Es war ein Abschied, der bis heute für mich tragfähig ist. Viele Kolleginnen und Kollegen waren begeistert vom Kabarett, von den Schülern einer Schule für Lernbehinderte, die mit viel Liebe ein tolles Catering gestaltet hatten, manche waren auch irritiert. „Wir werden uns doch sicher demnächst noch mal hier sehen! Sie kommen doch bestimmt mal vorbei!“ – „Nein! Wir werden uns vermutlich nicht wieder sehen. Ich verabschiede mich heute von Ihnen. Und wenn die Fügung des Schicksals unsere Wege noch mal zusammen führt, dann ist das eine schöne Fügung. Aber ich habe nicht mehr die Absicht, in dieses Haus zurückzukehren.“ Erneute Irritation!
Ohne den Kongress wäre ich vermutlich zutiefst unglücklich aus dem Ministerium gegangen: So viele Dinge waren nicht erledigt, nicht zu Ende gebracht. Die schönen Reden meiner Chefs hätten mir vorgegaukelt, dass ich doch ein treuer Beamter gewesen sei, der so Vieles bewegt habe. Aber tief drinnen hätte ich das Gefühl gehabt, nach einem fast 45-jährigen Berufsleben gescheitert den Dienst zu verlassen.

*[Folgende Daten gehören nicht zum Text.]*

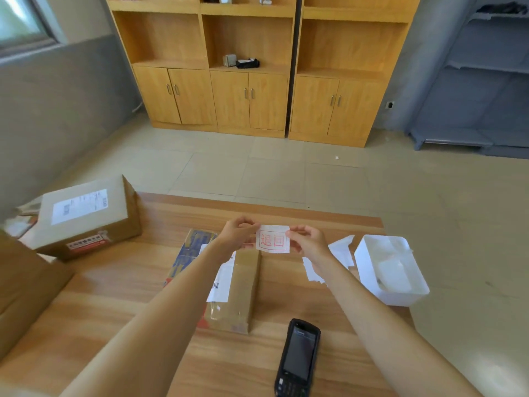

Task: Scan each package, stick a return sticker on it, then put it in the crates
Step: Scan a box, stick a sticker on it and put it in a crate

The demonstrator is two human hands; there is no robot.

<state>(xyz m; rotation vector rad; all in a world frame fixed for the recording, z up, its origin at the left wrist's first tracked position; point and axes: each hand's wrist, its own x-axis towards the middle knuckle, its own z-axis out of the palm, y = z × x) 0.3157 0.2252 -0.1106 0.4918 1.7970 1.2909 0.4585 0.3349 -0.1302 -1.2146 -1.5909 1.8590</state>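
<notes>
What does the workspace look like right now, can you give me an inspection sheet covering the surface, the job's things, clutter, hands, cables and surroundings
Surface: wooden table, light grain, bare in patches.
Job's things: return sticker, white with red characters, held above the flat package; handheld scanner lies on the table near the front edge; larger cardboard box with a label sits at the left.
Clutter: white tray at the right edge; loose white paper pieces beside it.
Hands: left hand pinches the sticker's left edge; right hand pinches its right edge.
Cables: nothing seen.
Surroundings: wooden cabinets across a tiled floor; grey metal shelving at far right.
</notes>
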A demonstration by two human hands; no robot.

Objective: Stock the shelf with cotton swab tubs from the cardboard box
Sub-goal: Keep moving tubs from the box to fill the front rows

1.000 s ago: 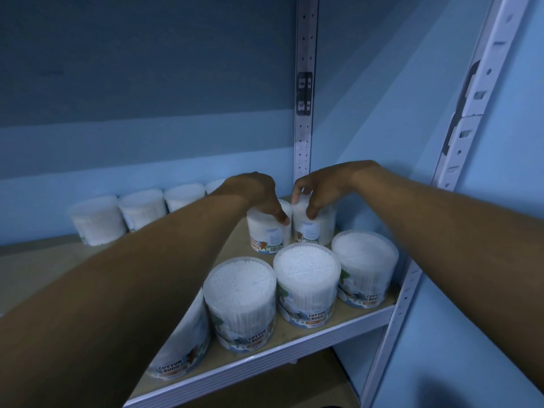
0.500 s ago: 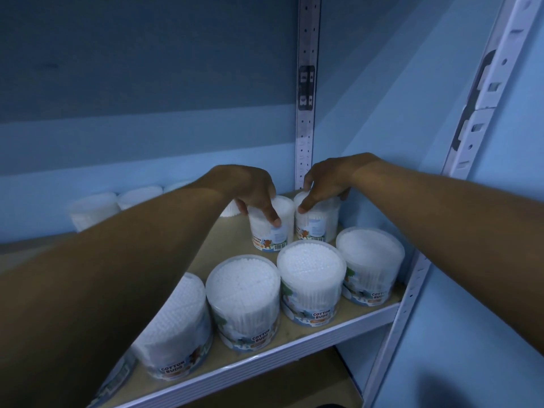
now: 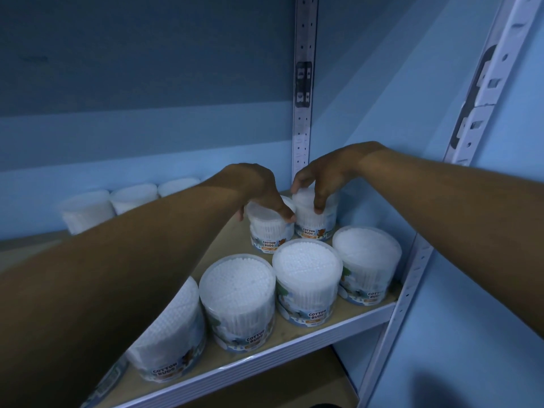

Ich habe in meinem Leben viele Abschiede nehmen müssen, die ich nicht gestalten konnte. Ich musste im Januar 1945 plötzlich an einem Winterabend bei - 30° C mit meiner Mutter auf die Flucht von Schlesien in den Westen gehen und musste meine Spielsachen, mein Zimmer und Bett zurück lassen. Auf der Flucht gab es viele Stationen, mal länger mal kürzer, immer wieder musste ich plötzlich von einem Ort weg, ohne dass ich Zeit gehabt hätte, mich zu verabschieden. Mein Vater starb, erst 51 Jahre alt, plötzlich an einem Herzinfarkt. Wieder kein Abschied! Aber diesmal! Diesmal war ich Akteur und habe mich verabschiedet, wie ich es brauchte.
Wie oft habe ich von diesem Kongress schon erzählt. Jetzt habe ich es mal aufgeschrieben. Und ich merke, wie gut es mir dabei geht.